Okay, setting up to follow this object with gc.get_referrers,

>>> import uproot
>>> import gc
>>> lazy = uproot.dask(
...     {"https://github.com/CoffeaTeam/coffea/raw/master/tests/samples/nano_dy.root": "Events"}
... )
>>> type(lazy)
<class 'dask_awkward.lib.core.Array'>
>>> type(lazy._meta)
<class 'awkward.highlevel.Array'>

I'll be looking at lists and one reference will be the list I'm using to look at it, so I make that a special class that's easier to ignore in a print-out of type names.

>>> class IgnoreMeList(list):
...     pass
... 
>>> def show(follow):
...     print("\n".join(f"{i:2d} {type(x).__module__}.{type(x).__name__}" for i, x in enumerate(follow)))
...

In the Pympler output, we saw that the TypeTracerArrays were not deleted when lazy went out of scope (and gc.collect() was called). So this is a good starting point to walk outward and find out who's holding a reference to it.

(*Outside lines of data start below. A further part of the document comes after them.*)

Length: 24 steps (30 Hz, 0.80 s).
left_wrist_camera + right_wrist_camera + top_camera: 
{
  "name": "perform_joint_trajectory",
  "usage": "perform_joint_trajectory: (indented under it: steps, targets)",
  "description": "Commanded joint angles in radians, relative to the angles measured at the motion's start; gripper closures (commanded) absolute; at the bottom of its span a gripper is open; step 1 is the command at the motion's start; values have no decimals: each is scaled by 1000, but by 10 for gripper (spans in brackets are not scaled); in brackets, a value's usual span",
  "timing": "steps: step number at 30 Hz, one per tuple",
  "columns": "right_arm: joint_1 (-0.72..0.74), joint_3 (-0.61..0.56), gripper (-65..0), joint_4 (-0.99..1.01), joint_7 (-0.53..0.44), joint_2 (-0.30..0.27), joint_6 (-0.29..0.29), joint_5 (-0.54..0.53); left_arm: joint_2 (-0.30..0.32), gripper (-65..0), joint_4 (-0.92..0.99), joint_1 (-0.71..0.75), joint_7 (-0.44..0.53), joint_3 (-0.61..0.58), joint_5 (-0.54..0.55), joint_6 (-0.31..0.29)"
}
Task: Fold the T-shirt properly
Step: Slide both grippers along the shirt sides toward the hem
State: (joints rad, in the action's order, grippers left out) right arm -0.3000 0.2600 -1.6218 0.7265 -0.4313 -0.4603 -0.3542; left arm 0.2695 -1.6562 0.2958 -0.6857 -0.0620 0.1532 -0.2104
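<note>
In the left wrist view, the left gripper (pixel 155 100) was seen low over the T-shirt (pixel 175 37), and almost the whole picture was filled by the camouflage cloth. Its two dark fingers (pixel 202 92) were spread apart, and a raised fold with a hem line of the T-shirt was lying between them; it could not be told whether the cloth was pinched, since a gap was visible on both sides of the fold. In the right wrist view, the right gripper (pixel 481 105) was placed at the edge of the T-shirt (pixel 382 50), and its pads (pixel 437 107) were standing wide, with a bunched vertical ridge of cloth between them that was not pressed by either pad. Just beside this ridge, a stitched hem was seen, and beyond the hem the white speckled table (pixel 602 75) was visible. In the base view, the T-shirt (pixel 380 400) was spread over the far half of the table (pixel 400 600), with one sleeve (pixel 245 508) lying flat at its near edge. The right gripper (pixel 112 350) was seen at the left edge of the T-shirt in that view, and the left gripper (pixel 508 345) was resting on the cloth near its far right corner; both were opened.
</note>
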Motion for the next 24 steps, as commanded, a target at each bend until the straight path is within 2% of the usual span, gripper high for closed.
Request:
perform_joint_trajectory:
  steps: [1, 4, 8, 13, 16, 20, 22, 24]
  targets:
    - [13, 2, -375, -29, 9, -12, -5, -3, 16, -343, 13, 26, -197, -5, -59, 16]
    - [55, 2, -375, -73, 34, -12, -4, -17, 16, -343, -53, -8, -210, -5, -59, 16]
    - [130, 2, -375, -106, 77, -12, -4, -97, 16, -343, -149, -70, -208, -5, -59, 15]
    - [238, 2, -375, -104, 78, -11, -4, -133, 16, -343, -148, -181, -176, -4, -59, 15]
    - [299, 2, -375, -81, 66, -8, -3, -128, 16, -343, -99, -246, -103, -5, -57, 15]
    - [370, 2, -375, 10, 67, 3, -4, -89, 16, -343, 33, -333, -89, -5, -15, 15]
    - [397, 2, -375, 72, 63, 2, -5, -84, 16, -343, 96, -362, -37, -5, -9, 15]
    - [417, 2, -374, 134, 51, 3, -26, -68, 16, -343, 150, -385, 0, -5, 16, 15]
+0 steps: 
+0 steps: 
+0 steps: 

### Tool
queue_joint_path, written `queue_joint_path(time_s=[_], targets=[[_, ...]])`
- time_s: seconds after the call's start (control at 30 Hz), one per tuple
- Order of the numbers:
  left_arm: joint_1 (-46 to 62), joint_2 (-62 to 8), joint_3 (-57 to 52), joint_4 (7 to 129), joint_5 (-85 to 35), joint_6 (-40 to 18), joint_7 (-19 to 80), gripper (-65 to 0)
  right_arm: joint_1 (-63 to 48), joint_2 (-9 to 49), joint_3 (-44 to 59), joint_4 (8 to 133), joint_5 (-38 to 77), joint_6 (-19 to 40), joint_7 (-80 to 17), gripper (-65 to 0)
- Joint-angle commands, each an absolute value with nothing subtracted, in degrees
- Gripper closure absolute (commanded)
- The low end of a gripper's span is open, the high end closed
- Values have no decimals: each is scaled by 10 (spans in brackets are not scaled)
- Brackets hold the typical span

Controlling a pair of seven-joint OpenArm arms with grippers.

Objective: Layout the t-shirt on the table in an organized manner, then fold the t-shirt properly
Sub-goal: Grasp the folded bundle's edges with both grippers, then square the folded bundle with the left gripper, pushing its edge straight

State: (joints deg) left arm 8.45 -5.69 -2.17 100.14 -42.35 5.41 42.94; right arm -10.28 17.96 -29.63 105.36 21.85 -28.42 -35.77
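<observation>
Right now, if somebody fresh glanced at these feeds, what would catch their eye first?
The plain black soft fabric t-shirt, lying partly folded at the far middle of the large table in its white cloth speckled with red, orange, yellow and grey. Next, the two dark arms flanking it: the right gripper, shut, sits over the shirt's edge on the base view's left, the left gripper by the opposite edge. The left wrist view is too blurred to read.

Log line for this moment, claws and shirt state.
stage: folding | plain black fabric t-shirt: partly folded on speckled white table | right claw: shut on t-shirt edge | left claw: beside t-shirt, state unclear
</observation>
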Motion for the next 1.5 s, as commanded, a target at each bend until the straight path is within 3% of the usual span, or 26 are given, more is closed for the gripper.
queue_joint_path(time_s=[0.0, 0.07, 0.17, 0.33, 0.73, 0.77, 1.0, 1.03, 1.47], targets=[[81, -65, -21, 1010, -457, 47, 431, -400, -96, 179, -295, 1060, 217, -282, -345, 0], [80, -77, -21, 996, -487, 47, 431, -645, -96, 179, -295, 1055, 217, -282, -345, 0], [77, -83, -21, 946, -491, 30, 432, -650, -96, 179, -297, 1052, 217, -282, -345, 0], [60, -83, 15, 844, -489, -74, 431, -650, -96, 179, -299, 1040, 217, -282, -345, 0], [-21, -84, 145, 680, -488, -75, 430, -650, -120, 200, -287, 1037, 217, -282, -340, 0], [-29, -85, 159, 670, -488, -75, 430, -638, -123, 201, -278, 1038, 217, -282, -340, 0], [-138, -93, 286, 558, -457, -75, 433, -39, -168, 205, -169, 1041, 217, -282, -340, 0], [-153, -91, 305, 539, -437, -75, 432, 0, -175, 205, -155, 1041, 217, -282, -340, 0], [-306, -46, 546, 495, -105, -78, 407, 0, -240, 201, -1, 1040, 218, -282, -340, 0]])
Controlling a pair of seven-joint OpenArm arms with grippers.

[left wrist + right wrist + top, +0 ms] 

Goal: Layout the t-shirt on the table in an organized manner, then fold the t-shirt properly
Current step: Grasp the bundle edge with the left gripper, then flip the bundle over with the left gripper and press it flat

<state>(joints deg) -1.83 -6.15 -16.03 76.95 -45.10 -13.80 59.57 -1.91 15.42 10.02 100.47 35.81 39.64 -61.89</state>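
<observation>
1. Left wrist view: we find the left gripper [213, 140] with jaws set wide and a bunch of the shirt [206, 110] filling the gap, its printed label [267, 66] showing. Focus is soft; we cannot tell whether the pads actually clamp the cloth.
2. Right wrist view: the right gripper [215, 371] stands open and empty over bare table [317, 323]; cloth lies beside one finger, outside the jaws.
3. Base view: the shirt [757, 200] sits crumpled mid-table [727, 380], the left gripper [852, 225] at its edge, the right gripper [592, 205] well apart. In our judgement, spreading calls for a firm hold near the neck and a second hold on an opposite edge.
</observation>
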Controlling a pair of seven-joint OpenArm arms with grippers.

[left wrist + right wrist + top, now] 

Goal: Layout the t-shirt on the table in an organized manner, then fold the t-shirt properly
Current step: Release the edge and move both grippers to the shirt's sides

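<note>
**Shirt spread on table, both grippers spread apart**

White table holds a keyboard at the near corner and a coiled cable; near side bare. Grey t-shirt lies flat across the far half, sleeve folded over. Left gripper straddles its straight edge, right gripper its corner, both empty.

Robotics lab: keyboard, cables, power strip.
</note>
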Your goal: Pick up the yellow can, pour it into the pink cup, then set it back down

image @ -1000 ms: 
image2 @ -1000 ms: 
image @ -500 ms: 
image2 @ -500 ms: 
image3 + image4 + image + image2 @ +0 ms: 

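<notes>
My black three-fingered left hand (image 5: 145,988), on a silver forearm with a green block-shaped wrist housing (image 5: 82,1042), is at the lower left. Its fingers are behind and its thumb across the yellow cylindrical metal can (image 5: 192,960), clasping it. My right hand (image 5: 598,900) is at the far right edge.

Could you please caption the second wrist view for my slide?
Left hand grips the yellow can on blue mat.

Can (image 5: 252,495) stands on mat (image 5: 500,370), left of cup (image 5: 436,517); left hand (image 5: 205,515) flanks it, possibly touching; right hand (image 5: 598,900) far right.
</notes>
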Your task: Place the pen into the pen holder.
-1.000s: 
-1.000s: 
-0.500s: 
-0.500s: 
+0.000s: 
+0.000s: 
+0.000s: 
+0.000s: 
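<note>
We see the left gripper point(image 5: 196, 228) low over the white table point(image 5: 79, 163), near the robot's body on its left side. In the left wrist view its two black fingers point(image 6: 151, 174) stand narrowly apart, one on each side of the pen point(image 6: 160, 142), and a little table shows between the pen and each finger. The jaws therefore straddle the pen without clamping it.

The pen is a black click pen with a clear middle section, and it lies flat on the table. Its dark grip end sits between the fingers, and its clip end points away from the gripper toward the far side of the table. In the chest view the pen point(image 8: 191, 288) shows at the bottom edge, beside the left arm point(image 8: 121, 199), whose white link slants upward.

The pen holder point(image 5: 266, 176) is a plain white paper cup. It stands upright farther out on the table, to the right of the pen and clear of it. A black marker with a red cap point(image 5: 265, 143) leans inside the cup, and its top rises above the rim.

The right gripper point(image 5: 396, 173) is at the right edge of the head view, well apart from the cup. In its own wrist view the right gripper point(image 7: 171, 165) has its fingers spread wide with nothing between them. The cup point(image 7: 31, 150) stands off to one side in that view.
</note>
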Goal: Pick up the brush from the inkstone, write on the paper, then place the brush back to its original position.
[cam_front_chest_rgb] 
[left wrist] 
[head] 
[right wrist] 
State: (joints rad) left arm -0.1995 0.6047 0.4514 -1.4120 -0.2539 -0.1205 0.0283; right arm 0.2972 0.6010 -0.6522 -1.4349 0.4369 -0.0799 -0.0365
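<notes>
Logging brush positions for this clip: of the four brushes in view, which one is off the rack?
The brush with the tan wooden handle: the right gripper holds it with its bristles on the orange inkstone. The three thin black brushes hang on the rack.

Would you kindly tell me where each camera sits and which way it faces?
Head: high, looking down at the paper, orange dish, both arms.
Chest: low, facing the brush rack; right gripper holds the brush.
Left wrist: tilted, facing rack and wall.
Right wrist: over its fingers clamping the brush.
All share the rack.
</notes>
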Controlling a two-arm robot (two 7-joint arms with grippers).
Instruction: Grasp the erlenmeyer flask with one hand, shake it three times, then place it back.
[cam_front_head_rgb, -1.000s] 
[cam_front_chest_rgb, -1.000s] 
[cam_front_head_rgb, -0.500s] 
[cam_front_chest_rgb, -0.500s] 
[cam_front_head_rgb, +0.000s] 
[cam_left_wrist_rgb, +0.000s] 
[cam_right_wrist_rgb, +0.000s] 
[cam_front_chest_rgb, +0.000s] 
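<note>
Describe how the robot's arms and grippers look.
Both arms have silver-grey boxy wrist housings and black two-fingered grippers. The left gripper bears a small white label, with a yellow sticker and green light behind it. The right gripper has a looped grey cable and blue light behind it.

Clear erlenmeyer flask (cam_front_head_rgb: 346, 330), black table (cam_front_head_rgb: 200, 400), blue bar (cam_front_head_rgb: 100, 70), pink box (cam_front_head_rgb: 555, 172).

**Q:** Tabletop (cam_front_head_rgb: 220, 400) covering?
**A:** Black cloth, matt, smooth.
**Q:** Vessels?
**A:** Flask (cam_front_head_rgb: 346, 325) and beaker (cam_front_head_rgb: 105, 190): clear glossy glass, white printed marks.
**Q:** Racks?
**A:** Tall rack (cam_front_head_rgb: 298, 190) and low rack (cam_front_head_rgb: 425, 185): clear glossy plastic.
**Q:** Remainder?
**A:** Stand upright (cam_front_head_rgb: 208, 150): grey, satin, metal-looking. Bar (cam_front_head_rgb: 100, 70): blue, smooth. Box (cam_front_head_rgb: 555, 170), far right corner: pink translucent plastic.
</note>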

>>> follow = IgnoreMeList([lazy._meta.layout.content("Muon_pt").content.data])
>>> show(follow)
 0 awkward._nplikes.typetracer.TypeTracerArray

Now I'll just walk along the graph of its referrers, ignoring the IgnoreMeList because that's the follow list itself, and seeing what else is in the list.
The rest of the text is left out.